- **Work request**
Working through the lines below, return each one that holds "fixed".

- **Raw data**
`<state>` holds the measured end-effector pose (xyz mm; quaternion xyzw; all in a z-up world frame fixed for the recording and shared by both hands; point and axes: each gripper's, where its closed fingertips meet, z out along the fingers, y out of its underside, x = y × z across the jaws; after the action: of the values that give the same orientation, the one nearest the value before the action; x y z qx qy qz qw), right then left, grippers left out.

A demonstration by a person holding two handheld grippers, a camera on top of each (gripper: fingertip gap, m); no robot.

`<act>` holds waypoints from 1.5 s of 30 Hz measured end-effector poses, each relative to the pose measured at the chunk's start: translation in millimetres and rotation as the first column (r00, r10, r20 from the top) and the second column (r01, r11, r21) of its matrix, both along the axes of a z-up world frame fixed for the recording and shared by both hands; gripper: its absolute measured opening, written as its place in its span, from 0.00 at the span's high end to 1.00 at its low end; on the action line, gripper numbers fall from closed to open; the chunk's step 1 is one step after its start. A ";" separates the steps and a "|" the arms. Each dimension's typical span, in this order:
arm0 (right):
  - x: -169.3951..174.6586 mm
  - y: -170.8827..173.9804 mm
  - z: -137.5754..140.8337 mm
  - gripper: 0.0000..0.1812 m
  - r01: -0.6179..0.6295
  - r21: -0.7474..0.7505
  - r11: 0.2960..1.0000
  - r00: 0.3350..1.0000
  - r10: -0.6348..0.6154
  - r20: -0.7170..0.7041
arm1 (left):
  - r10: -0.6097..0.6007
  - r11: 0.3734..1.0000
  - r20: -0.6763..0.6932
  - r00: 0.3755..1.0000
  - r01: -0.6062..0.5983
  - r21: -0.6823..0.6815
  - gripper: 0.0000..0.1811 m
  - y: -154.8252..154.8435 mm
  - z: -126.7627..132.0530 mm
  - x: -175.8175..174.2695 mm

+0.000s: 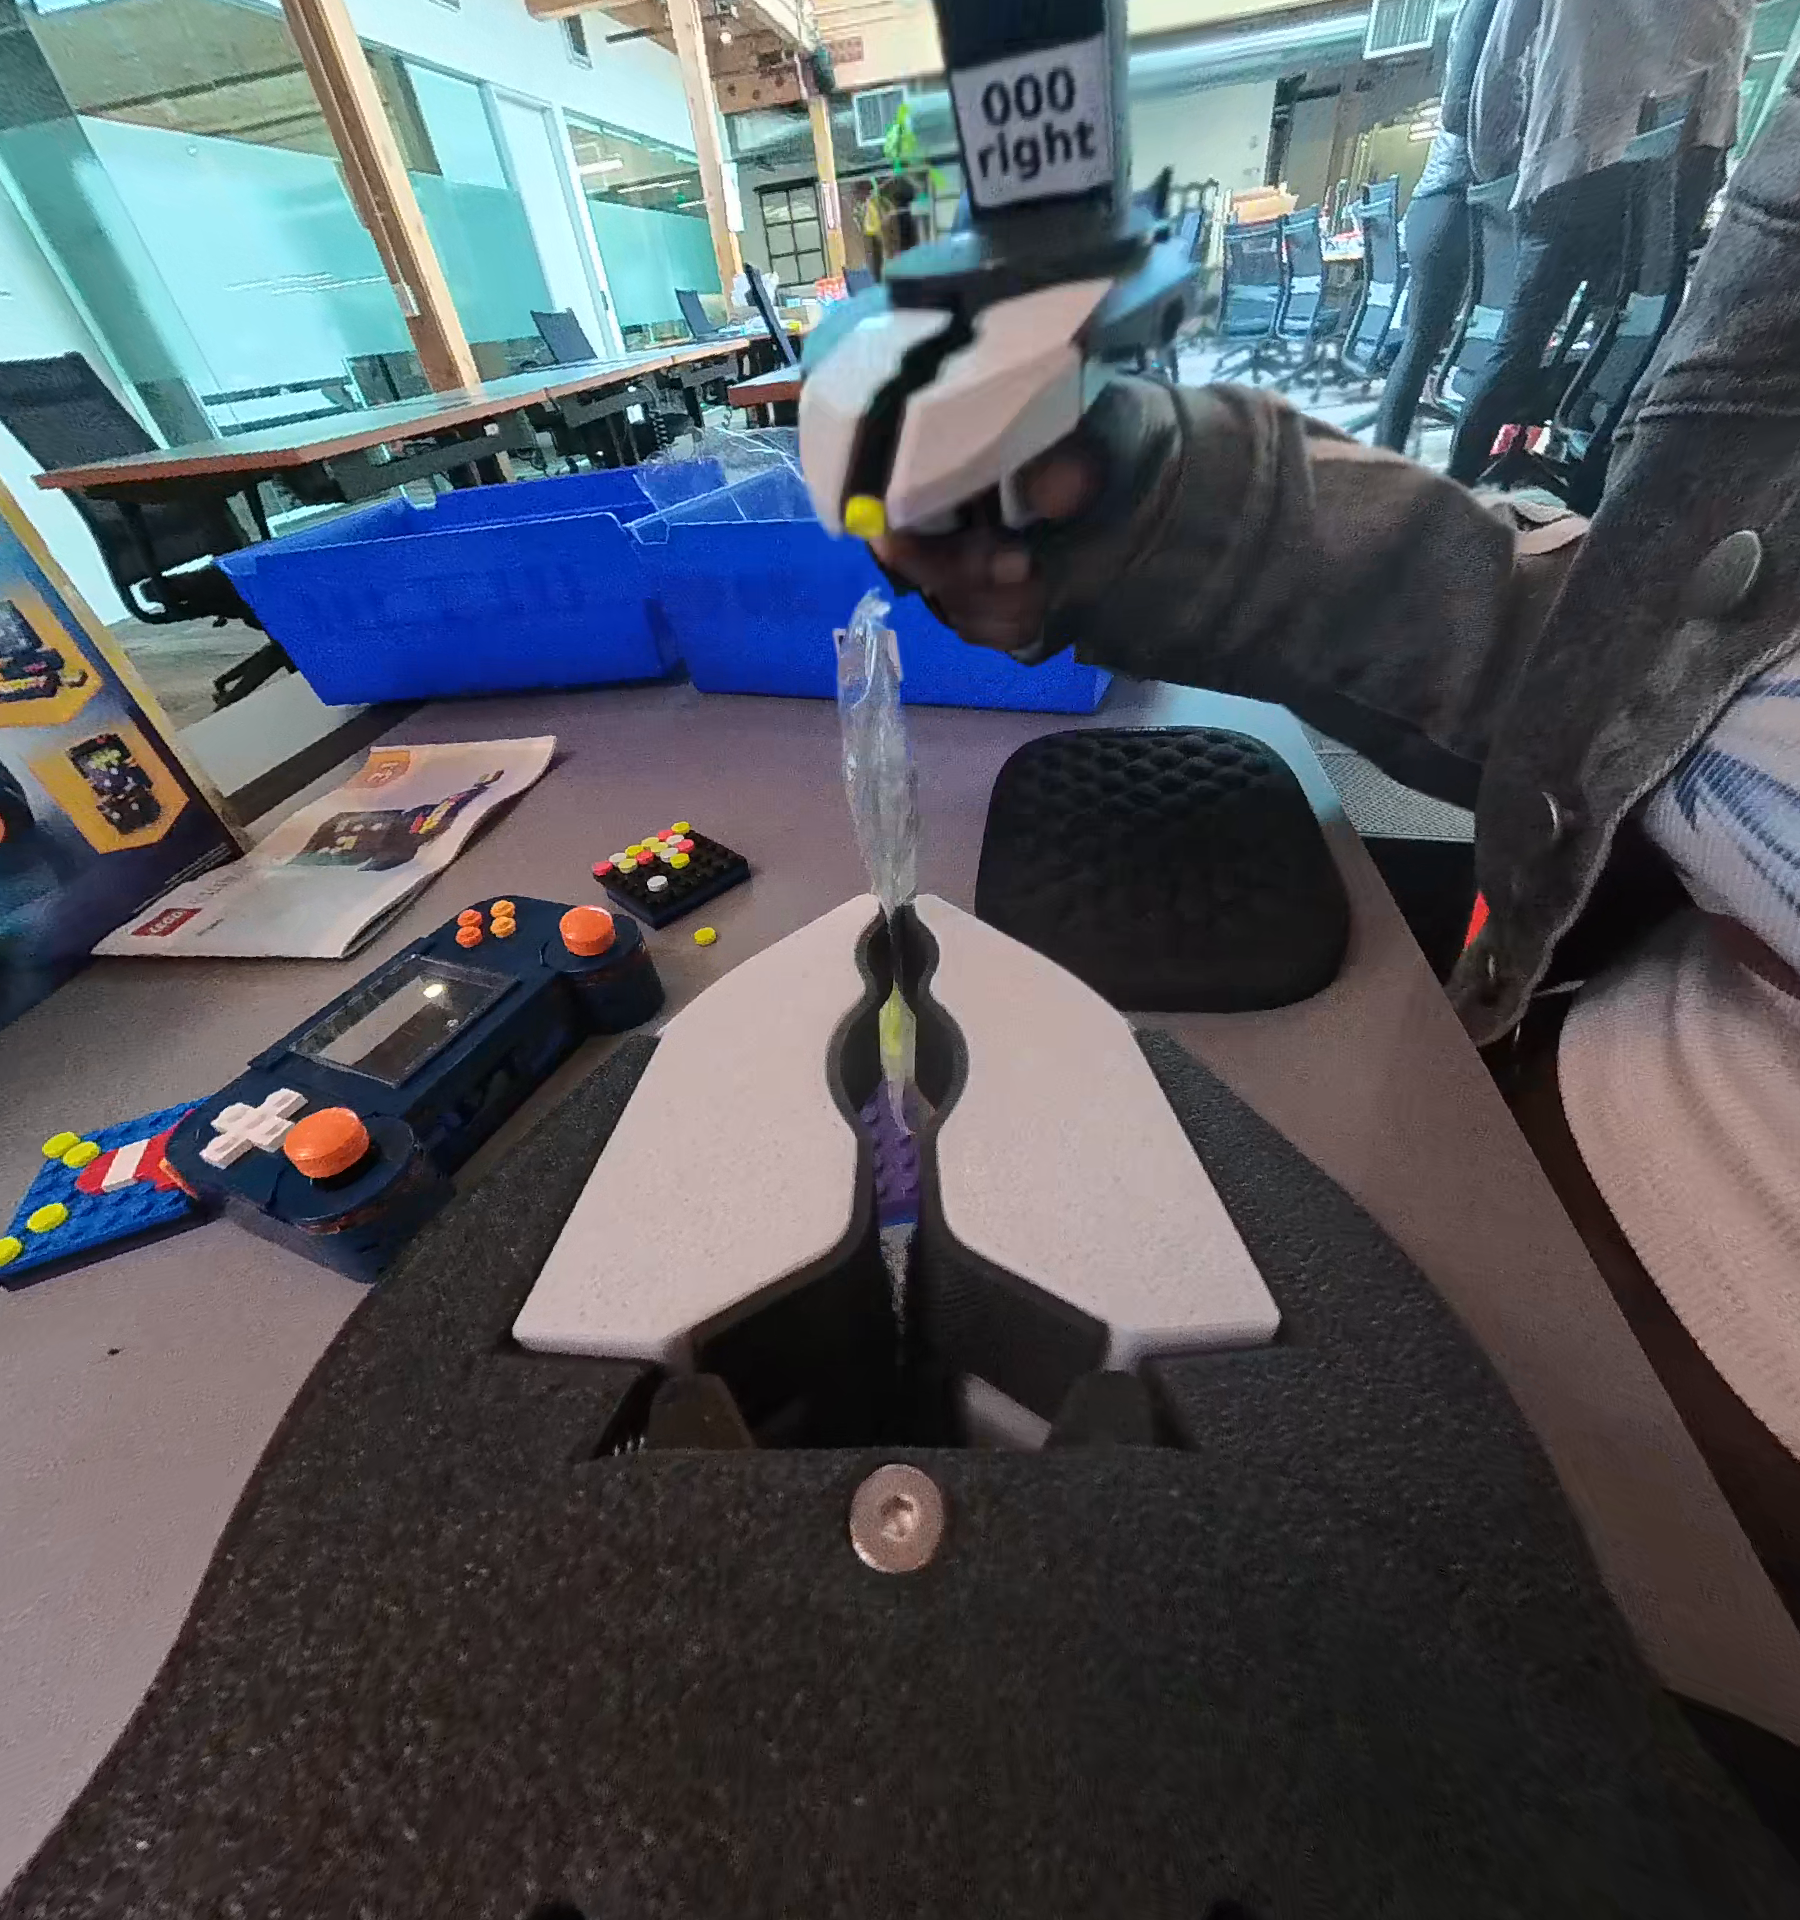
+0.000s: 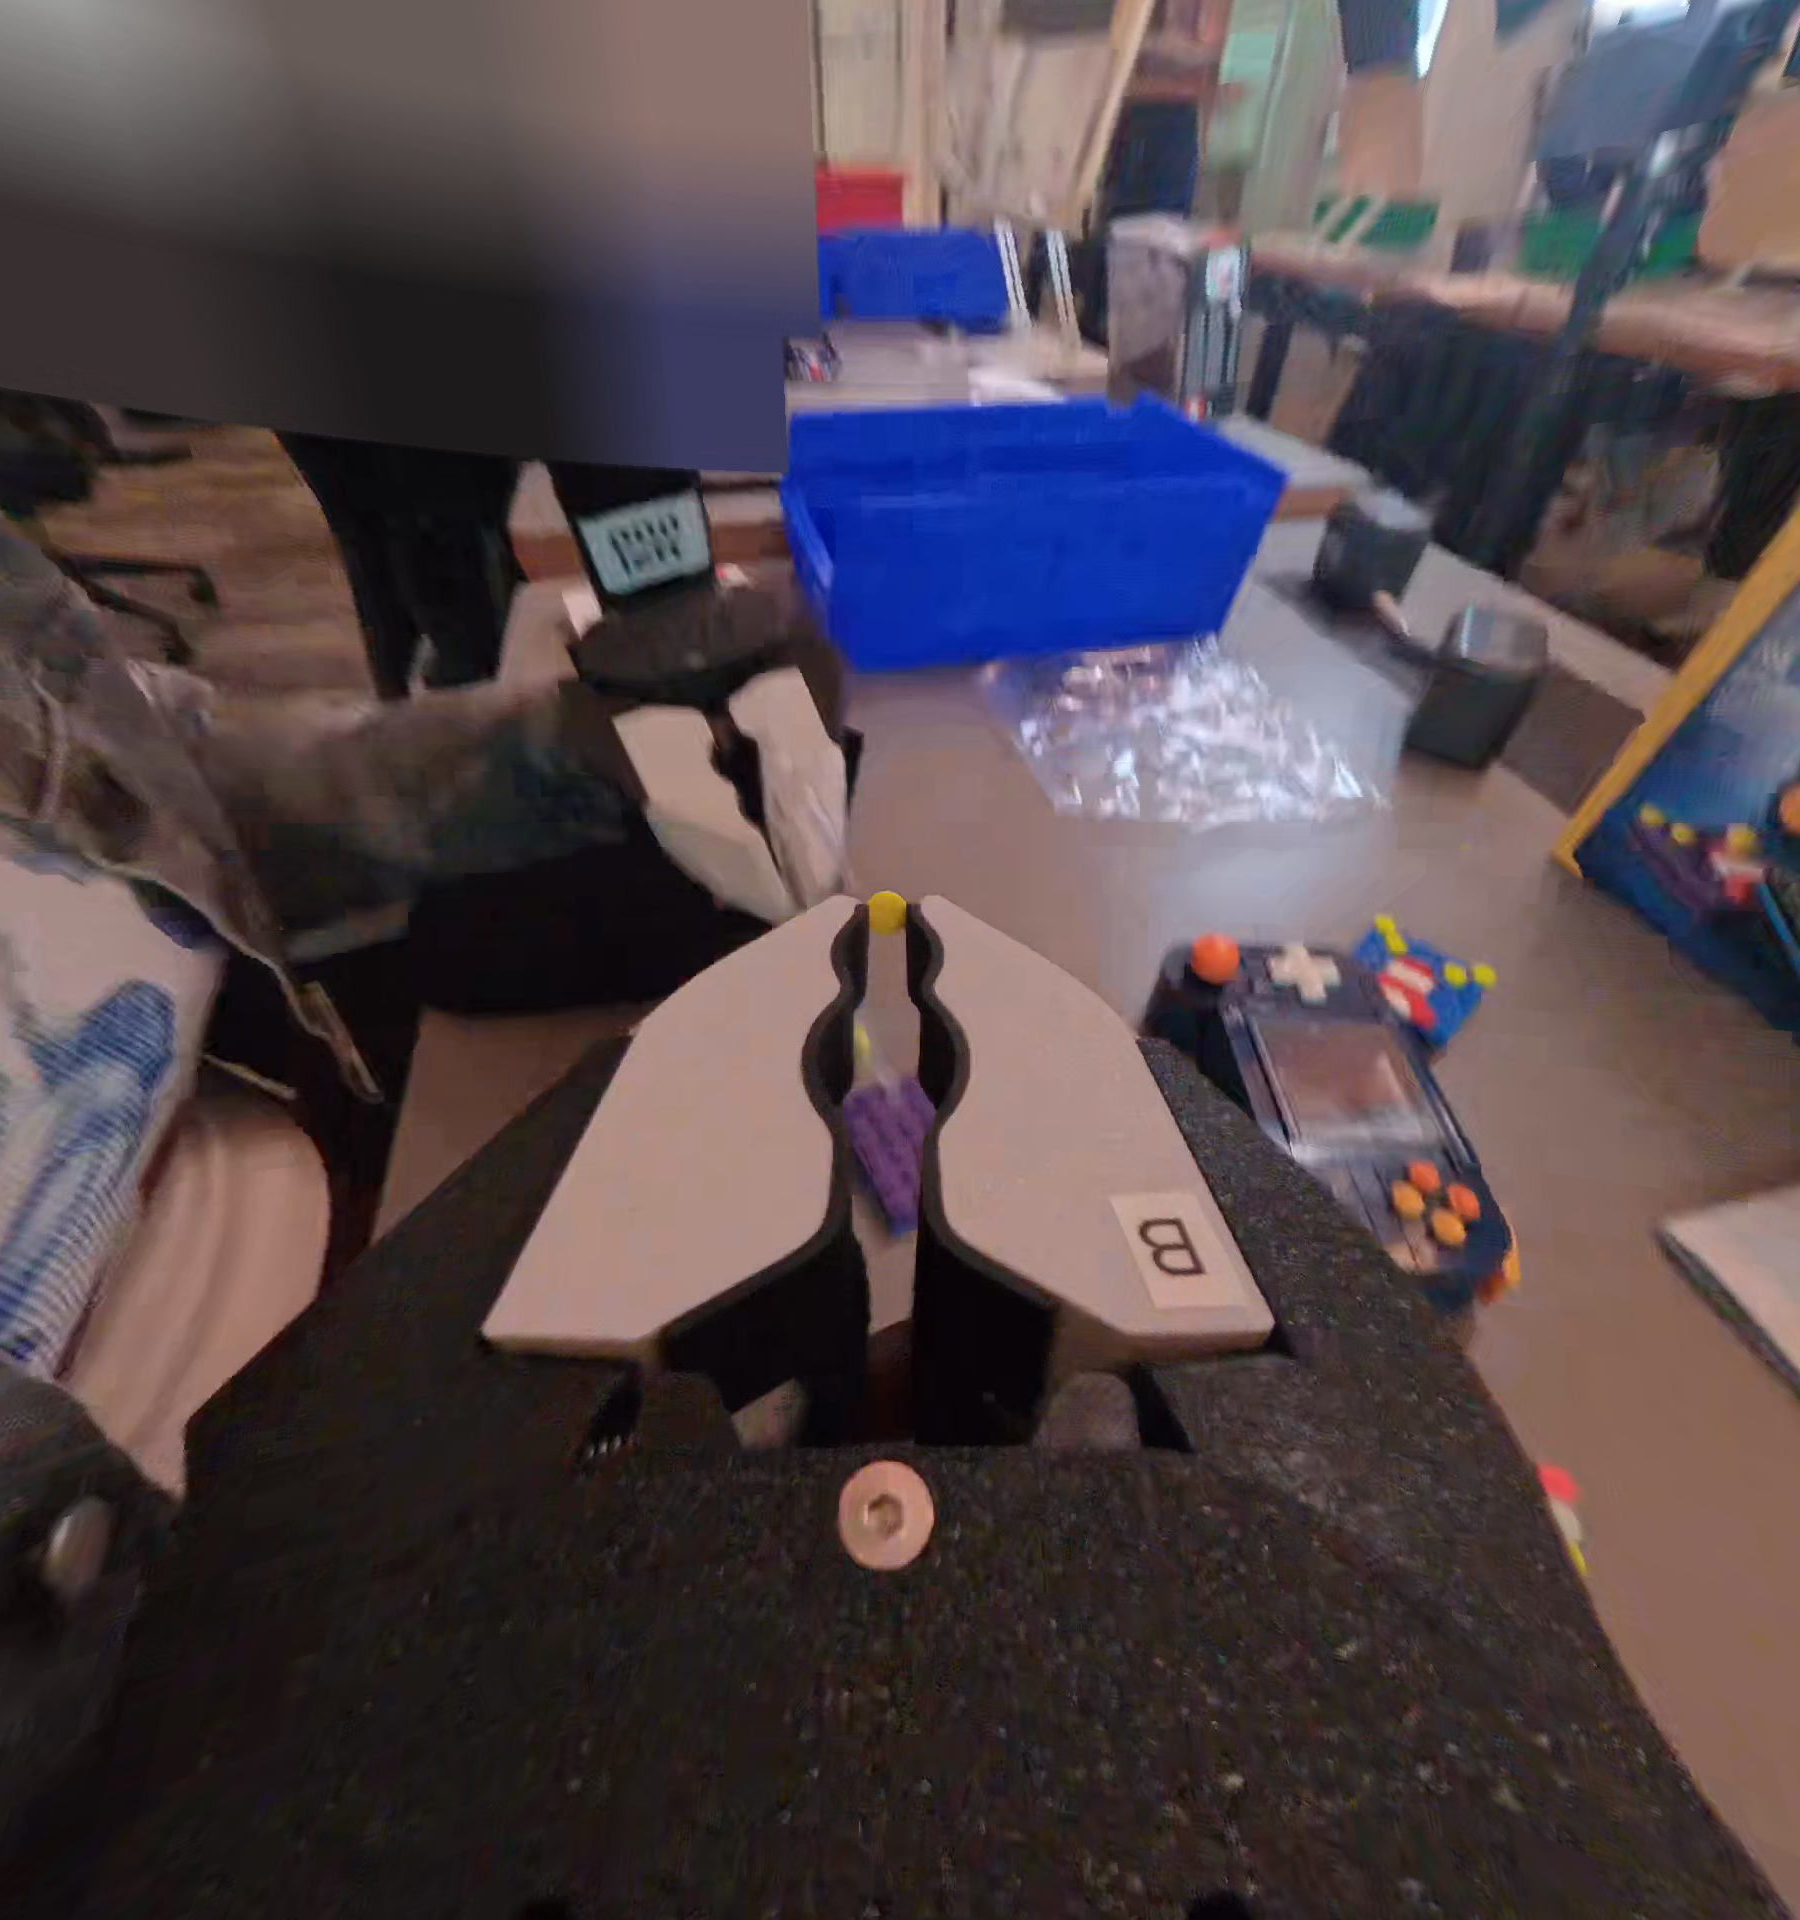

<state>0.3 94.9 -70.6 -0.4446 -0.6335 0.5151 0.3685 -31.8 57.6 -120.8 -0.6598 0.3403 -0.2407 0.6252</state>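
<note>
My left gripper [image 1: 901, 909] is shut on a small clear plastic bag [image 1: 878, 727]. The bag's top sticks out past the fingertips, and a purple plate [image 1: 898, 1153] and a yellow piece sit in it between the fingers. My right gripper [image 2: 885, 914] is shut on a small round yellow stud [image 2: 885, 910]. It hangs just above the bag's top in the left wrist view [image 1: 868, 516]. The purple plate [image 2: 891, 1148] shows through the gap under the right fingers. The left gripper [image 2: 771, 810] is blurred just behind the right tips.
A dark blue brick-built game console [image 1: 408, 1070] lies on the grey table [image 1: 148, 1455], with a blue plate [image 1: 75, 1205], a black studded plate [image 1: 670, 868] and a loose yellow stud [image 1: 706, 935] near it. A booklet [image 1: 356, 842], a box [image 1: 34, 779], blue bins [image 1: 460, 592] and crumpled bags [image 2: 1187, 738] stand behind. The left gripper's tips are roughly 8 cm from the right gripper's.
</note>
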 end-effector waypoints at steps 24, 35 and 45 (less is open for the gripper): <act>-28.9 -26.8 -24.8 0.96 -0.025 -0.042 0.999 0.978 0.033 0.207 | 0.026 0.995 -0.154 0.988 -0.011 0.094 1.00 -2.9 -8.8 9.5; -25.4 -34.2 -21.6 0.92 -0.077 -0.068 0.995 0.975 0.089 0.202 | 0.055 0.995 -0.133 0.990 -0.042 0.095 1.00 0.4 -6.6 5.6; -23.5 -40.4 -31.9 0.85 -0.129 0.065 0.990 0.963 0.110 0.246 | 0.062 0.994 -0.114 0.992 -0.051 0.094 1.00 1.1 -4.3 3.7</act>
<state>-23.2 54.5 -102.6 -0.4498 -0.7193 0.4527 0.2744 -28.2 58.7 -125.1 -0.6531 0.3679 -0.1683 0.6402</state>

- **Reply**
`<state>` holds the measured end-effector pose (xyz mm; quaternion xyzw; all in a z-up world frame fixed for the recording and shared by both hands; point and axes: each gripper's, where its closed fingertips meet, z out along the fingers, y out of its underside, x = y × z across the jaws; after the action: of the values that give the same orientation, the one nearest the value before the action; x y z qx qy qz qw), right then left, grippers left out.
`<act>` holds waypoints from 1.5 s of 30 Hz measured end-effector poses, each relative to the pose measured at the chunk's start: translation in millimetres and rotation as the first column (r00, r10, r20 from the top) and the second column (r01, r11, r21) of its matrix, both along the axes of a z-up world frame fixed for the recording and shared by both hands; gripper: its absolute measured opening, written as its place in its span, from 0.00 at the span's high end to 1.00 at its low end; on the action line, gripper numbers fall from closed to open; the chunk's step 1 is one step after its start. A ";" separates the steps and a "|" the arms. Each dimension's typical span, in this order:

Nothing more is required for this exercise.